Espanta-me o fato de pessoas más intencionadas que atentam contra a democracia, querendo a implantação de um regime autoritário, estarem querendo invocar o direito à liberdade de expressão contra a própria democracia, o que nos remete ao celebre discurso do Dr. Ulisses Guimarães.

“A Constituição certamente não é perfeita. Ela própria o confessa ao admitir a reforma. Quanto a ela, discordar, sim. Divergir, sim. Descumprir, jamais. Afrontá-la, nunca”.

Traidor da Constituição é traidor da pátria. Conhecemos o caminho maldito. Rasgar a Constituição, trancar as portas do parlamento, garrotear a liberdade, mandar os patriotas para a cadeia, o exílio e o cemitério.

Quando após tantos anos de lutas e sacrifícios promulgamos o Estatuto do Homem, da Liberdade e da Democracia bradamos por imposição de sua honra. Temos ódio à ditadura. Ódio e nojo. 

Essa defesa de Roberto Jeferson é de total descabimento. Senão, vamos defender a liberdade de expressão aos Fernandinho Beira Mar da vida.

A quem interessa o atentado à independência e à harmonia entre os Poderes, a não ser a um pequeno grupo que já sente se avizinhar sua derrocada?

Por que esse grupo não gritava esses impropérios quando não estava no poder? As respostas não vamos dá-las, pois elas já fulguram no inconsciente coletivo. A violência é o último argumento, e é típico de quem já não o tem.
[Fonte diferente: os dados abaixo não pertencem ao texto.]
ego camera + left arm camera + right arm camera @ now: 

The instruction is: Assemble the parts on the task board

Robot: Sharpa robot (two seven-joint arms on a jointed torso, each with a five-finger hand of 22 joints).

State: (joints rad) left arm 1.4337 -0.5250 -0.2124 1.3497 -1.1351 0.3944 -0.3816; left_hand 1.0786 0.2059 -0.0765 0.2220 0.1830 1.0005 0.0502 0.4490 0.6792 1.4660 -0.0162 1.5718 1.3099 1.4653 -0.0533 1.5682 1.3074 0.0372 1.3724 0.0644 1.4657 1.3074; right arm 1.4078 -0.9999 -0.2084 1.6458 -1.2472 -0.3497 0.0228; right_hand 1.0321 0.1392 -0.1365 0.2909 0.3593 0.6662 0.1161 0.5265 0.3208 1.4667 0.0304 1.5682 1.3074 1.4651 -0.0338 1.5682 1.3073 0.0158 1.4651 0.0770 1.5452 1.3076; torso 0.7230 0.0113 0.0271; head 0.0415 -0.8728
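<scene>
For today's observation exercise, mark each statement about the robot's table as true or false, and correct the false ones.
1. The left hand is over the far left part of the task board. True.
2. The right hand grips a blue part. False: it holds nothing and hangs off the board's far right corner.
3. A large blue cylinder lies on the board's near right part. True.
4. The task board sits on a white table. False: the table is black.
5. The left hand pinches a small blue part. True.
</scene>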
Essas ideias autoritárias são o agonizar de um projeto político que não tinha projeto, a não ser o da tomada de poder pela força.
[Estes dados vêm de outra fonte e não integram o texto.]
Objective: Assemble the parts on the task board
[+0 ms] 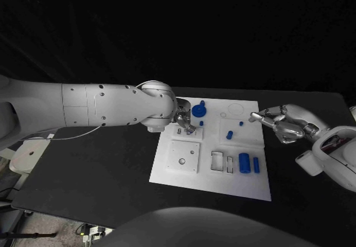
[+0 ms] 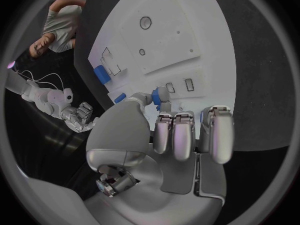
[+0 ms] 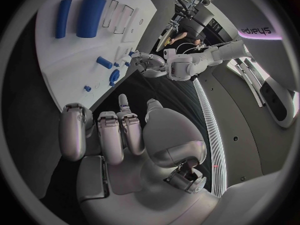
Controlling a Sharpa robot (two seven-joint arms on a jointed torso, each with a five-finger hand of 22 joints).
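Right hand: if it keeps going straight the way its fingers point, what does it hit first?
Likely the small blue peg near the task board edge; the right hand points left across it, holding nothing. Its height above the board is unclear, so it may pass over.

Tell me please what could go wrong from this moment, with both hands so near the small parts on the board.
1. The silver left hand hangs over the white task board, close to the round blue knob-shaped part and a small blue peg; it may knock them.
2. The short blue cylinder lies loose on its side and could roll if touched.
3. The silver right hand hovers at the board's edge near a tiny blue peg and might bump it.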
A defesa do Estado Democrático de Direito é uma necessidade constante de todo aquele que preza pelo debate sereno de ideias, em contraponto àqueles que prezam pelo ataque à pessoas quando lhes faltam argumentos.

Urge, portanto, que a sociedade demonstre cabalmente que não tolerará qualquer retrocesso autoritário, tangendo os “bichos escrotos”, que eles “voltem para os esgotos”, nesse verso de uma antiga canção do bom e velho rock’n’roll da rebeldia, da aversão à opressão e à tirania dos déspotas e corruptos que não toleram ser questionados.
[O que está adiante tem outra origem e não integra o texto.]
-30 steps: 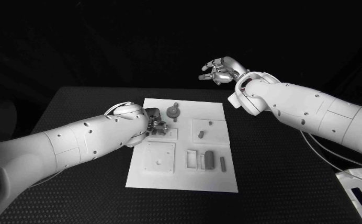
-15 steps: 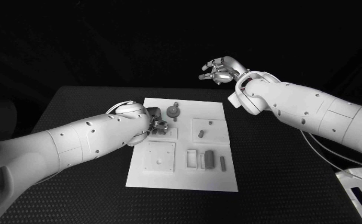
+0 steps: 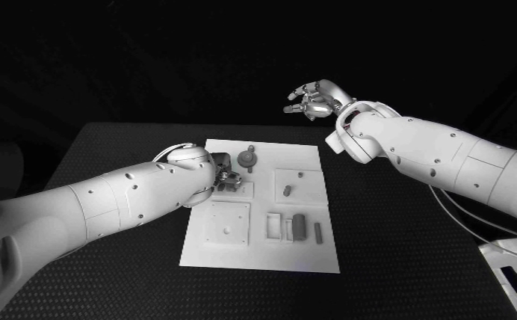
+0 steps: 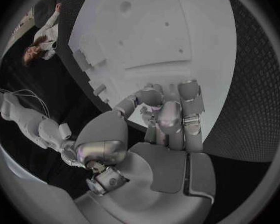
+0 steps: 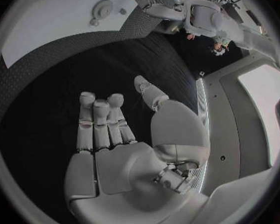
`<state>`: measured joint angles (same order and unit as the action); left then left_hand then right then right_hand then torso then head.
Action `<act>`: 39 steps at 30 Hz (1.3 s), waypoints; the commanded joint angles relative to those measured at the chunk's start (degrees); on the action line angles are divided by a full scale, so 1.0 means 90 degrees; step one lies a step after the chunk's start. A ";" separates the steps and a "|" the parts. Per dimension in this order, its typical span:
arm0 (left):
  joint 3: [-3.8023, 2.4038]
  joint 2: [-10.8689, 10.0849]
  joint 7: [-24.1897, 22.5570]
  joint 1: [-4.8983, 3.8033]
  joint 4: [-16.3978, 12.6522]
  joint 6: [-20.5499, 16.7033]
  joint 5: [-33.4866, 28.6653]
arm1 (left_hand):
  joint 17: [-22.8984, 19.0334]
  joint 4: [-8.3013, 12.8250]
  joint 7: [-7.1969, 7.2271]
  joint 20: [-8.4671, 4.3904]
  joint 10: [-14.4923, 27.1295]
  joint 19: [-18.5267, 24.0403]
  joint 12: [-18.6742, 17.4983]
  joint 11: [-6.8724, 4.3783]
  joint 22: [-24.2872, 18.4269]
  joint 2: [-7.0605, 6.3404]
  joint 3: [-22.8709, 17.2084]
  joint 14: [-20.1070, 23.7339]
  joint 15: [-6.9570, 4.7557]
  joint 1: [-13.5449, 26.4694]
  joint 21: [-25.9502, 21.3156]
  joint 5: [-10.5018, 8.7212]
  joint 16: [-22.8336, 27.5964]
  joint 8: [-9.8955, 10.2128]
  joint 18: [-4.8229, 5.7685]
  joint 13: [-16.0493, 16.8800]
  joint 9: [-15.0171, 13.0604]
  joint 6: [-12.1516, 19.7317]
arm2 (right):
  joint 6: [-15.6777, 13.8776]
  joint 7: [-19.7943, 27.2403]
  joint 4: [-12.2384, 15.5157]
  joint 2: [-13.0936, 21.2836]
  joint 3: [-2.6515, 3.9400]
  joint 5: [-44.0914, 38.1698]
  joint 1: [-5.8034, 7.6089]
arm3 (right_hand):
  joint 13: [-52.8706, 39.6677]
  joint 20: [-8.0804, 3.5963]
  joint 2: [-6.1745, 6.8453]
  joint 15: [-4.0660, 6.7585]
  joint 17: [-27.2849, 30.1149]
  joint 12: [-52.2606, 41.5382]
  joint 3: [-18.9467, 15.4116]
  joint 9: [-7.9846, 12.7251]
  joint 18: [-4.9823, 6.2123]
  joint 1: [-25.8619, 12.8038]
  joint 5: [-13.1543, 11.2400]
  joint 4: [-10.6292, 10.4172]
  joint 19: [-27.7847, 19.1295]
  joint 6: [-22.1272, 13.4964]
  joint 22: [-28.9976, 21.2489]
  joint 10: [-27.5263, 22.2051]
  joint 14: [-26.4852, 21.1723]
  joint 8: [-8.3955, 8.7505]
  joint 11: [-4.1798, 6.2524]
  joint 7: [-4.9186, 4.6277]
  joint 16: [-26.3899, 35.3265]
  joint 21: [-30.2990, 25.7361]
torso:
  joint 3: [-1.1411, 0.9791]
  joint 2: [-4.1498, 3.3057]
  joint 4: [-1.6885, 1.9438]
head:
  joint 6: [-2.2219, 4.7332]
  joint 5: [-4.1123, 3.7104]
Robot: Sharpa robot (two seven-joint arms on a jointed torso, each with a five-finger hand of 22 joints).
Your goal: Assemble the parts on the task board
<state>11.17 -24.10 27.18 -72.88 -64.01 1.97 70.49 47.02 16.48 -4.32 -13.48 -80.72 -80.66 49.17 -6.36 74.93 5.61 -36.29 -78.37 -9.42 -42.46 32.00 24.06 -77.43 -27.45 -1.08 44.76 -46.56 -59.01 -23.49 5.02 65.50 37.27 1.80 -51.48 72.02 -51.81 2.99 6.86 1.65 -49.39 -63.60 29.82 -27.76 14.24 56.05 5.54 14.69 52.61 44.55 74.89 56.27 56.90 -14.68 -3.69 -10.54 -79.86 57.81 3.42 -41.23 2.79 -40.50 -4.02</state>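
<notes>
I saw a dark, textured tabletop carrying the flat white task board. At nine o'clock on it, my left robot hand curled; whether it gripped anything, I couldn't tell. My right robot hand hovered beyond at one o'clock, fingers spread, empty.

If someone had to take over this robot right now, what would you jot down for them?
Left hand: low over the task board, fingers curled at its left-middle area; whether it holds a part cannot be told.
Right hand: raised beyond the board's far right corner, holding nothing, fingers apart.
Parts: a round part near the far edge, a peg in the middle right, slim parts nearer the robot.
Done: no finished assembly can be told. Left: the assembly.
</notes>
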 commanded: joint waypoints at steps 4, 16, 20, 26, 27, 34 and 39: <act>0.0033 0.0091 -0.0206 0.0080 -0.0087 0.0193 -0.0048 | -0.0064 -0.0178 0.0563 -0.0030 0.0032 -0.0070 0.0057 -0.0074 0.0122 -0.0008 0.0032 0.0346 -0.0350 0.0144 0.0028 -0.0341 -0.0072 0.0028 -0.0096 -0.0035 -0.0002 -0.0842 | 0.0082 0.0025 0.0000 -0.0003 0.0004 -0.0004 0.0001 | 0.0015 0.0018 -0.0061 -0.0010 0.0011 -0.0041 -0.0049 0.0014 0.0085 -0.0043 -0.0014 -0.0027 -0.0032 0.0031 0.0009 -0.0957 -0.0051 -0.0033 -0.0095 -0.0037 -0.0034 -0.0017 | 0.0003 0.0001 0.0003 | -0.0005 -0.0011; 0.0033 0.0095 -0.0225 0.0083 -0.0084 0.0154 -0.0070 | -0.0178 -0.0289 0.0574 -0.0046 0.0055 -0.0050 0.0095 -0.0081 0.0116 -0.0212 0.0231 0.0382 -0.0366 0.0260 0.0020 -0.0962 -0.0137 0.0070 -0.0119 -0.0090 -0.0025 -0.0847 | 0.0089 0.0030 -0.0019 -0.0026 0.0004 -0.0002 0.0000 | 0.0020 0.0019 -0.0054 -0.0011 0.0015 -0.0042 -0.0054 0.0020 0.0085 -0.0057 -0.0014 -0.0036 -0.0034 0.0027 0.0009 -0.0959 -0.0053 -0.0033 -0.0096 -0.0039 -0.0035 -0.0020 | 0.0004 -0.0001 0.0004 | -0.0018 -0.0022; 0.0033 0.0096 -0.0228 0.0085 -0.0075 0.0144 -0.0077 | -0.0195 -0.0317 0.0570 -0.0045 0.0059 -0.0047 0.0099 -0.0083 0.0116 -0.0269 0.0252 0.0388 -0.0368 0.0276 0.0017 -0.1028 -0.0144 0.0078 -0.0120 -0.0099 -0.0027 -0.0845 | 0.0092 0.0029 -0.0019 -0.0028 0.0004 -0.0001 0.0000 | 0.0021 0.0019 -0.0054 -0.0011 0.0015 -0.0043 -0.0055 0.0021 0.0085 -0.0059 -0.0014 -0.0037 -0.0034 0.0025 0.0010 -0.0960 -0.0054 -0.0032 -0.0096 -0.0039 -0.0035 -0.0020 | 0.0005 -0.0002 0.0002 | -0.0020 -0.0026; 0.0033 0.0092 -0.0231 0.0091 -0.0081 0.0151 -0.0093 | -0.0217 -0.0351 0.0570 -0.0046 0.0064 -0.0043 0.0103 -0.0082 0.0116 -0.0348 0.0283 0.0396 -0.0369 0.0305 0.0013 -0.1076 -0.0152 0.0087 -0.0123 -0.0110 -0.0031 -0.0842 | 0.0094 0.0030 -0.0023 -0.0030 0.0004 0.0000 0.0000 | 0.0023 0.0019 -0.0055 -0.0011 0.0017 -0.0043 -0.0054 0.0024 0.0085 -0.0060 -0.0013 -0.0039 -0.0034 0.0023 0.0010 -0.0960 -0.0055 -0.0032 -0.0097 -0.0039 -0.0036 -0.0021 | 0.0005 0.0001 0.0004 | -0.0031 -0.0032; 0.0033 0.0089 -0.0231 0.0092 -0.0081 0.0143 -0.0093 | -0.0219 -0.0352 0.0570 -0.0047 0.0064 -0.0042 0.0103 -0.0082 0.0116 -0.0353 0.0285 0.0396 -0.0370 0.0306 0.0013 -0.1077 -0.0152 0.0088 -0.0123 -0.0110 -0.0031 -0.0842 | 0.0093 0.0030 -0.0023 -0.0031 0.0004 0.0000 0.0000 | 0.0023 0.0019 -0.0055 -0.0011 0.0017 -0.0044 -0.0054 0.0024 0.0085 -0.0060 -0.0013 -0.0039 -0.0035 0.0023 0.0010 -0.0960 -0.0055 -0.0032 -0.0097 -0.0039 -0.0036 -0.0021 | 0.0005 0.0001 0.0004 | -0.0031 -0.0032; 0.0032 0.0054 -0.0224 0.0092 -0.0074 0.0135 -0.0093 | -0.0233 -0.0370 0.0571 -0.0048 0.0066 -0.0042 0.0108 -0.0083 0.0116 -0.0407 0.0305 0.0399 -0.0371 0.0318 0.0011 -0.1102 -0.0160 0.0092 -0.0126 -0.0117 -0.0036 -0.0843 | 0.0092 0.0031 -0.0030 -0.0035 0.0004 0.0002 0.0000 | 0.0024 0.0019 -0.0054 -0.0012 0.0018 -0.0044 -0.0054 0.0026 0.0085 -0.0062 -0.0013 -0.0041 -0.0035 0.0021 0.0010 -0.0961 -0.0055 -0.0032 -0.0097 -0.0039 -0.0036 -0.0022 | 0.0005 0.0001 0.0001 | -0.0024 -0.0036; 0.0032 0.0023 -0.0222 0.0091 -0.0063 0.0101 -0.0093 | -0.0251 -0.0344 0.0574 -0.0055 0.0067 -0.0043 0.0115 -0.0089 0.0117 -0.0339 0.0273 0.0401 -0.0376 0.0248 0.0012 -0.1105 -0.0173 0.0095 -0.0134 -0.0126 -0.0043 -0.0846 | 0.0093 0.0033 -0.0029 -0.0032 0.0004 0.0005 0.0000 | 0.0025 0.0019 -0.0054 -0.0012 0.0019 -0.0044 -0.0055 0.0027 0.0085 -0.0063 -0.0013 -0.0042 -0.0035 0.0020 0.0010 -0.0961 -0.0056 -0.0032 -0.0097 -0.0040 -0.0036 -0.0022 | 0.0005 0.0001 0.0004 | -0.0020 -0.0039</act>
<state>11.36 -23.81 25.53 -72.19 -64.62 2.17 69.98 44.82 13.29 -0.28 -13.52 -80.44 -80.69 49.87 -7.14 74.90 2.32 -33.69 -75.08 -12.26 -39.71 31.99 14.35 -78.77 -26.39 -3.17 43.69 -46.86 -64.26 -23.29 4.99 65.22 36.98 1.80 -51.46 72.01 -51.68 2.99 6.56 1.49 -49.30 -63.60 29.58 -27.59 14.24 55.75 5.54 14.46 52.61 44.55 74.93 56.27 56.73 -14.68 -3.69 -10.54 -79.86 57.81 3.47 -41.22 2.81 -40.70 -4.35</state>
Sim: “Vem, vamos embora. Que esperar não é saber. Quem sabe faz à hora, não espera acontecer”. É chegada a hora de mostrarmos que o Brasil não aceita pacificamente mais qualquer ameaça à democracia. Ao contrário: o Brasil reage firmemente.

[*] É advogado sergipano, com OAB/SE de número 5005, conselheiro da OAB e procurador da Fundação Hospitalar de Saúde do Estado de Sergipe.